Releasing a report on Tuesday on China’s opening up in the last 18 months since Chinese President Xi Jinping endorsed globalisation in a landmark speech, the European Union Chamber of Commerce in China also called on Beijing to create a more level investment field for foreign players.
Chamber president Mats Harborn said member companies were adjusting supply chains around the world to minimise the impact of US tariffs imposed on US$34 billion worth of Chinese goods since Friday. China responded with similar duties on a range of US goods.
Harborn said one company spent last month setting up a new factory in the United States to enable assembly in the US instead of exporting from China.
He also said some European companies were being “awarded” contracts in China at the expense of their US competitors.
“But that is not the way we’d like to get contracts. We want open and fair competition,” Harborn said.
China’s Ministry of Commerce has said that Beijing will help foreign companies in China reduce the effects of the trade row on their business.
But the chamber said the Chinese leadership needed to focus more on reform and opening up, and should send a clear signal in favour of equal market access for foreign companies.
It said foreign companies in China had been stymied by the dominance of state-owned enterprises, mandatory technology transfers to Chinese partners, a flawed regulatory framework and an overall lack of equal treatment for foreign investors.
“Failure to act now will only lead to an escalation of the significant tensions that are building in the global economic system,” the chamber said in the report.
Harborn also said China should not let trade war “emotions” get in the way of reform and opening up.
The report – “18 Months Since Davos – How China’s Vision Became a Reform Imperative” – said the pace of reform in China on environmental protection, research and development and consumer goods had been much quicker in the past 18 months than at any other period since China joined the World Trade Organisation in 2001.
But its progress so far had generated only limited value for foreign companies operating in the country, it said.
“For some it is simply too little, too late, for others it is that without complementary reforms the opening is negligible,” the report said.
The US has also accused China of unfair trade practices, particularly its policy of forcing foreign companies into joint ventures with Chinese firms, effectively coercing the foreign entity to transfer its technology to the domestic firm.

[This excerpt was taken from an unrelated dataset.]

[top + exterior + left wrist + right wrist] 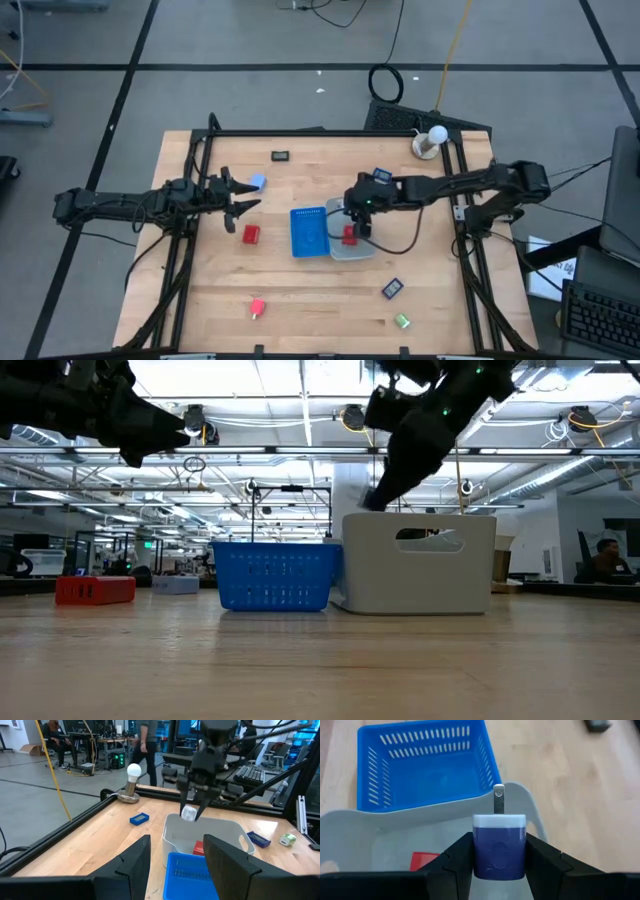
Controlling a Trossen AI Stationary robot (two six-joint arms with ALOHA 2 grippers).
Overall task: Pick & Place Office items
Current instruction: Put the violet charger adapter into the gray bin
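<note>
My right gripper (357,222) hangs over the pale tray (368,250), shut on a dark blue block with a white end and metal prongs (499,847). A red block (424,861) lies inside that tray. The blue ribbed tray (309,231) stands against the pale tray's left side. My left gripper (245,197) is open at the table's left, level above the wood, with a pale blue block (257,182) just beyond its fingertips. A red block (250,234) lies near it on the table. My right gripper pinches the dark blue block by its two side faces (479,851) between both fingers, coming from above and pointing down. The block is lifted clear above the pale tray's opening, its white pronged end (499,820) sticking out past the fingertips.
Loose on the wood lie a black flat piece (281,155), dark blue pieces (381,175) (392,288), a green block (401,321) and a small red block (257,307). A light bulb on a stand (430,140) sits at the far right corner. Black rails edge the table.
</note>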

In addition, the administration of US President Donald Trump has criticised Beijing’s “Made in China 2025” programme, a strategic industrial policy aimed at transforming China into a hi-tech powerhouse. The White House is concerned that the strategy, which identifies 10 major sectors, including robotics, aerospace and clean-energy cars, could allow Chinese companies, backed by the state, to overtake its own tech titans.
The EU and the US have filed complaints with the WTO against discriminatory intellectual property practices in China, citing unfair competition and market restrictions confronting foreign businesses.

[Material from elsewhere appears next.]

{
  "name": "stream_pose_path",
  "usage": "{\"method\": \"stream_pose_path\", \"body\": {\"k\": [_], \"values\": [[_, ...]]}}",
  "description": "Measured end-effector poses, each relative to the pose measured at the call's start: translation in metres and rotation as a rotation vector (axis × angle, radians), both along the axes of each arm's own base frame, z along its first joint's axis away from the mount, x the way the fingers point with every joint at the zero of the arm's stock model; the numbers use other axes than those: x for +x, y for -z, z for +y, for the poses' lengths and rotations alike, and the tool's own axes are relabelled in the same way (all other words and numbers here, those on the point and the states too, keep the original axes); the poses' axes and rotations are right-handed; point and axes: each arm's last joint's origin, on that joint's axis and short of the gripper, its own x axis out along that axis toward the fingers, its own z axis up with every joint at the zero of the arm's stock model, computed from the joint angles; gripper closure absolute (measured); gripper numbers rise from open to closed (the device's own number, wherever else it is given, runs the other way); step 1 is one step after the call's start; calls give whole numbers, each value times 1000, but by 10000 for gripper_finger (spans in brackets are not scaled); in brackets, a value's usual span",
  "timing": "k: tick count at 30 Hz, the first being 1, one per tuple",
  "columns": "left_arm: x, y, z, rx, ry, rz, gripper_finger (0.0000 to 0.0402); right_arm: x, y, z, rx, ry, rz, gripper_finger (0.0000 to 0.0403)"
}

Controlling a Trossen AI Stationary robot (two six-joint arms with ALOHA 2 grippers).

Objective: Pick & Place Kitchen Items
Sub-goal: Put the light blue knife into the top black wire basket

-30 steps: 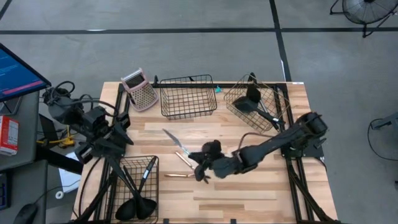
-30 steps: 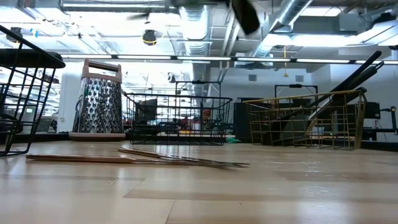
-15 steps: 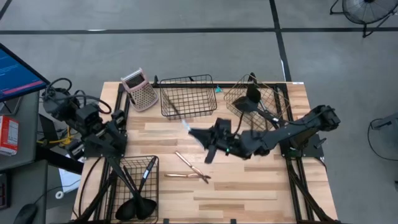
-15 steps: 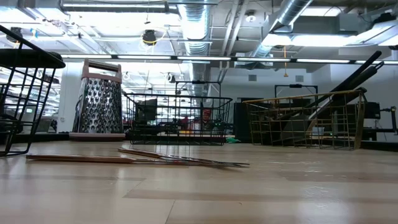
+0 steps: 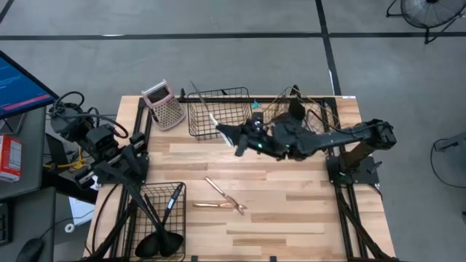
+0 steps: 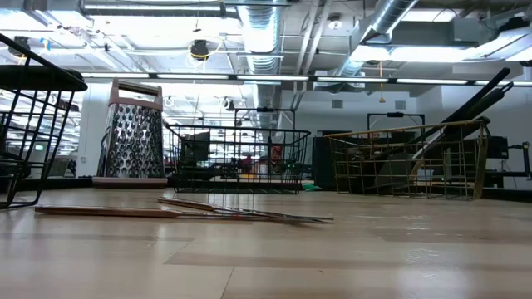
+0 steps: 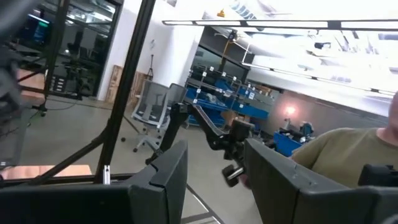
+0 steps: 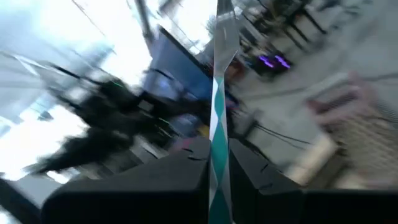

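Note:
My right gripper is shut on the silver-teal piece, which reaches out over the black wire basket at the table's far edge. The piece also shows in the right wrist view, between the fingers of my right gripper. Two slim copper-coloured pieces lie flat on the table's middle and show in the low view. Black utensils stand in the near-left black basket and lean in the copper basket. My left gripper is open and empty at the table's left edge. My right gripper pinches the silver-teal piece by its teal-striped handle between the two fingers. The fingers come from the table's right. The piece is lifted clear, and its silver end sticks out beyond the fingers toward the far left, over the black basket.
A pink-topped grater stands at the far left, beside the black basket. Bare wood lies at the table's middle and near right. A person in an olive top shows beyond the table in the left wrist view.
My right gripper has risen from the table's middle and gone toward the far edge with the silver-teal piece. The piece has turned and now points far-left over the black wire basket. My left arm has drawn back a little toward the left edge.

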Motion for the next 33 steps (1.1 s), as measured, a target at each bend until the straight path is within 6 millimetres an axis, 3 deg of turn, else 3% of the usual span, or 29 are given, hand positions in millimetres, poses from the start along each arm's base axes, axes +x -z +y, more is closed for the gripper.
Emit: {"method": "stream_pose_path", "body": {"k": [6, 11, 18, 26, 33], "values": [[0, 0, 0, 56, -18, -40, 262, 5, 19, -58, -105, 19, 232, 381], [1, 0, 2, 106, -94, -69, 262, -3, 37, -110, -172, 37, 450, 381], [3, 0, 5, 115, -211, -62, 262, -4, 66, -163, -271, 7, 619, 381], [3, 0, 7, 106, -286, -46, 262, 14, 120, -183, -351, -87, 782, 381], [4, 0, 8, 100, -334, -36, 262, 27, 139, -193, -416, -147, 875, 381]]}}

With 2018 marking the 40th anniversary of China’s opening up to the West, the chamber said China should abandon its reliance on outdated tools such as free-trade zones and instead promote reform of state-owned firms, improving intellectual property protection and improving the overall regulatory environment.
China has set up 11 free-trade zones around the country since 2013 to attract foreign capital, but has had limited results so far, according to the report.
The chamber said foreign firms were “inundated” with information about free-trade zones, industrial estates and development zones that were “a colossal waste of government resources”.
Meanwhile, the foreign companies are struggling against rules that guarantee unequal access to licences, government subsidies of targeted Chinese industries, lengthy scrutiny from authorities and “frequent and unforeseeable” shifts in governmental policy, according to the report.
“It is another major source of global tension that China’s clout and overall influence in the world economy is not reflected in its degree of openness, particularly with the massive amount of outbound investment that continue to flow from China into overseas markets,” the chamber said.
It said the foreign companies’ concerns stemmed from the lack of reciprocity and the shortage of transparency behind outbound investment.
“China is already beginning to experience the consequences of its current approach, with increasingly strong pushback from its two largest trading partners,” the report said, referring to the EU and the US.
While China is keen to forge a closer bond with the EU to build support for its efforts to counter US trade sanctions, the EU has not taken sides in the dispute.
However, the EU is taking a tough stand on its demands for reciprocity and holds China responsible for its unfair technology transfers, according to the report.
“The tone of discussions on China among many in Europe has soured significantly in recent years, with the issue of the lack of trade and investment reciprocity coming to the fore,” the report said.
Many of its member companies would be caught in the crossfire resulting from any further escalation of trade tensions, it said, urging the EU and China to work together to ease the confrontation.
“Precise reciprocity with immediate effect is not what is being sought, but there does need to be a clear demonstration of progress towards increased reciprocity, as well as systemic changes to China’s regulatory environment,” the report said.
“Deeper engagement and a commitment to address the concerns raised by the international business community – backed by actual results – can help turn the tide.”